Member of the Pennsylvania State Senate from the 22nd district
- In office 1857

Personal details
- Born: May 7, 1803 Pittsburgh, Pennsylvania, U.S.
- Died: February 19, 1878 (aged 74) Philadelphia, Pennsylvania, U.S.
- Party: Republican, Free Soil
- Spouse: Elizabeth Antoinette Beelen ​ ​(m. 1835; died 1871)​
- Children: 3, including Joseph
- Education: Western University of Pennsylvania, University of Pennsylvania
- Occupation: Medical doctor, politician, lawyer

= Edward D. Gazzam =

American politician

Edward Despard Gazzam (May 7, 1803 – February 19, 1878) was an American medical doctor, lawyer, politician, and abolitionist. He was a founder of the Free Soil Party and served in the Pennsylvania State Senate.

==Early life==
Born in Pittsburgh, Gazzam was the son of William and Martha (Hunt) Gazzam; his English journalist father fled Burwell for America in 1800 to avoid arrest for his radicalism after the arrest of his friend Edward Despard. Gazzam attended the Western University of Pennsylvania, graduating in 1824, and then read law with Richard Biddle. He was admitted to the bar in 1826 and practiced for a time with his mentor, but ill health made him change his profession. He next studied medicine, graduating from the University of Pennsylvania medical school in Philadelphia in 1831. He established a practice in Pittsburgh.

==Political career==
In 1839 Gazzam was nominated for state senate by the "Locofoco" Democrats, losing narrowly to Thomas Williams, the Anti-Masonic Party candidate. In 1841 he ran again on the Democratic ticket for state senate, losing by one vote to Whig George Darsie. In March 1844 he was nominated in a special election for United States Representative for Pennsylvania's 21st congressional district, losing to Whig Cornelius Darragh. In August 1848 he attended the organizing and nominating convention of the Free Soil Party in Buffalo, New York and also ran for governor of Pennsylvania on the Free Soil ticket. In 1855 he ran for the state senate from Allegheny County on the Free Soil line. By 1856 he had become involved with the fledgling Republican Party, addressing the organizing convention in Pittsburgh in February and serving as a delegate to the national convention in Philadelphia. Gazzam was elected to the state senate in 1856 on the Republican ticket.

==Family==
Edward Gazzam's older sister Catherine (1799–1882) married John Bartlett Butler (1793–1870); their son John Gazzam Butler (1842–1914) had a long career developing new munitions and manufacturing techniques in the Ordance Corps.

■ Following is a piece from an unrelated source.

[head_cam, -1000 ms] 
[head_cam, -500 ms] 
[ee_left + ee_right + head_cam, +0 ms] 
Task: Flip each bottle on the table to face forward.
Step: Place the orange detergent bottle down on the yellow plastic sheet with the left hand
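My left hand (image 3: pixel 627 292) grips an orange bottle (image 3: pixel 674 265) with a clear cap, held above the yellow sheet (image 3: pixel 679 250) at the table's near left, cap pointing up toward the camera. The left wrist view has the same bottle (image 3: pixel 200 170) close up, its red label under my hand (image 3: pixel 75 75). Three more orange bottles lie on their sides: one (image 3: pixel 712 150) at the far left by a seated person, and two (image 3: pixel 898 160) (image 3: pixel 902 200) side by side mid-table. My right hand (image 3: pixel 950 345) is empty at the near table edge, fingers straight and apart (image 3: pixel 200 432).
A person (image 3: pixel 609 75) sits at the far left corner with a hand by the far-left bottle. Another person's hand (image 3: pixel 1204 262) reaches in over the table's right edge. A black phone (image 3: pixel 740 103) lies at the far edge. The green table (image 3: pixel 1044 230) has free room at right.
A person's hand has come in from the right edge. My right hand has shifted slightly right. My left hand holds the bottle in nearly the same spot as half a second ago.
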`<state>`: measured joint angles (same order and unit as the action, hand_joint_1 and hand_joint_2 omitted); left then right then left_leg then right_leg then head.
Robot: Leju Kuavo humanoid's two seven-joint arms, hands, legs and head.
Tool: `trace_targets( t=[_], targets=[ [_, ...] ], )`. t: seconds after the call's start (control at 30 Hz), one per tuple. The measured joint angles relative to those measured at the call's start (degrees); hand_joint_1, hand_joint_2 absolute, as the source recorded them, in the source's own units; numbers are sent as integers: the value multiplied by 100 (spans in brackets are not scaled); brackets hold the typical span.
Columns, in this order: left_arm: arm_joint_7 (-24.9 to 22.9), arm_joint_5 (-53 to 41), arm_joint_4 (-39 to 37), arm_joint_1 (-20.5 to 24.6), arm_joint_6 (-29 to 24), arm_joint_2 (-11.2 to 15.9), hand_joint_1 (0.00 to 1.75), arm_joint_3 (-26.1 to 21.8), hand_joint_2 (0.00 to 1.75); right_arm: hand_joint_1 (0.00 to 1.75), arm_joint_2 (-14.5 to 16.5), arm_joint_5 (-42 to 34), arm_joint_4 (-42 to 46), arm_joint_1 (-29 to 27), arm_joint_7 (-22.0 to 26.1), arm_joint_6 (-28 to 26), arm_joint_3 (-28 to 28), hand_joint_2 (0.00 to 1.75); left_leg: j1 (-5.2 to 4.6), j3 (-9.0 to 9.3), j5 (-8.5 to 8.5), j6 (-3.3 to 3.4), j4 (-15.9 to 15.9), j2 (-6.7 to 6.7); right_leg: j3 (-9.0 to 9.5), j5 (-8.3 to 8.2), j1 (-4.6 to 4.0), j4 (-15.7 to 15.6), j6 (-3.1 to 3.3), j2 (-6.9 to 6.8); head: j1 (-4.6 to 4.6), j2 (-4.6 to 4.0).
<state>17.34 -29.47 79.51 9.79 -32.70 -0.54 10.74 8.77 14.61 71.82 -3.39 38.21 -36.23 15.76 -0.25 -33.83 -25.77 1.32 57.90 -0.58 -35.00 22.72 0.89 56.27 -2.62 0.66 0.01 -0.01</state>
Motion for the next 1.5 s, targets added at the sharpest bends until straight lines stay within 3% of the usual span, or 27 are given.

Gazzam married Elizabeth Antoinette Beelen (1818–1871) in 1835. Beelen was the granddaughter of Baron Frederick Eugene de Beelen-Bertholf, the first Austrian minister to the United States; her father Constantin Anthony Beelen had become a wealthy Pittsburgh merchant and manufacturer. Edward and Elizabeth Gazzam had three children, Audley William, Emma Louise, and Joseph Murphy Gazzam. Audley Gazzam (1836–1884) was a bankruptcy lawyer who wrote several books on the subject and served as major of the Pennsylvania 103rd Volunteer Infantry in the Civil War. Joseph M. Gazzam (1842–1927), a doctor and businessman, also served in the Pennsylvania state senate, from 1877 to 1880.

Gazzam died on February 19, 1878, in Philadelphia and is buried in Allegheny Cemetery in Pittsburgh.